Over deze opname, die uit 1993 dateert is al veel – terechte – lof gesproken. René Jacobs weet steeds precies het juiste tempo te kiezen om deze muziek traag en waardig genoeg te houden, zonder dat de aria's en koorgedeeltes hun ritmische impuls verliezen. Lage strijkers die duidelijk verstaanbaar zijn en een uitstekende sectie trompetten zijn hier onmisbaar. Het is dan ook heerlijk om naar de lang uitgesponnen duetten te luisteren, terwijl het 'Gloria' of het 'Et resurrexit', met hun opzwepende trompetfanfares geweldig triomfantelijk klinken en onmiddellijk zullen aanspreken. En zo een zuivere, maar toch onmiskenbaar barokke, wat 'korrelige', klank van de trompetten vindt je als luisteraar trouwens ook op weinig opnames terug. Bovendien leven koor en orkest zich net zo goed als de solisten in de muziek in. Het dankgebed ('Gratias agimus tibi') wordt ingetogen en waardig gebracht en naar het einde trots en dankbaar. Het 'Kyrie' klinkt klagend en smekend, terwijl de meeste aria's dan weer een vlotter, meer werelds karakter meekrijgen. De basaria 'Quoniam to solus sanctus' wiegt in een kalm en uitstekend gekozen tempo voort en valt dankzij de effectieve ondersteuning van twee fagotten en hoorn, nooit stil.

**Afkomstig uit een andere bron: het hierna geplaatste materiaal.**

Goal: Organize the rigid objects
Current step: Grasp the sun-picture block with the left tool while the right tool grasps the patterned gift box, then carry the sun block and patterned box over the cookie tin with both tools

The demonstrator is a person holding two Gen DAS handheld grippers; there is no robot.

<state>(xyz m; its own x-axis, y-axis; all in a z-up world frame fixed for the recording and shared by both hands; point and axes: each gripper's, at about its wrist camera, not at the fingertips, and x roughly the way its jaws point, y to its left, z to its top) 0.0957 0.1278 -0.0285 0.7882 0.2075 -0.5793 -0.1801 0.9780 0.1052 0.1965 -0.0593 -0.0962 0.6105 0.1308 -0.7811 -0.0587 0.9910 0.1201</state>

Bassen Matthias Goerne en Franz-Josef Selig vertolken hun aria's met een heel typerende klankkleur, helder en licht in Goernes geval en donker en gewichtig bij Selig. Tenor Christoph Prégardien laat zijn soepele, lichte en zuivere stem horen in het benedictus, dat, door zijn elegante fraseringen en gemakkelijke tempo al zijn eenvoud blijft bewaren. De obligate traversopartij windt zich moeiteloos rond Prégardiens zanglijn. Hoewel de strijkers volstrekt vibratoloos spelen, durven de zangers, vooral dan de twee sopranen, er wel eens – smaakvol – gebruik van te maken. Dit geeft Bernarda Finks aria in het 'Agnus Dei' bijvoorbeeld een klagend, slepend karakter. Altus Alex Köhlers stem, tot slot, is uitermate zuiver en blijft, zelfs in het hoge register expressief en soepel klinken.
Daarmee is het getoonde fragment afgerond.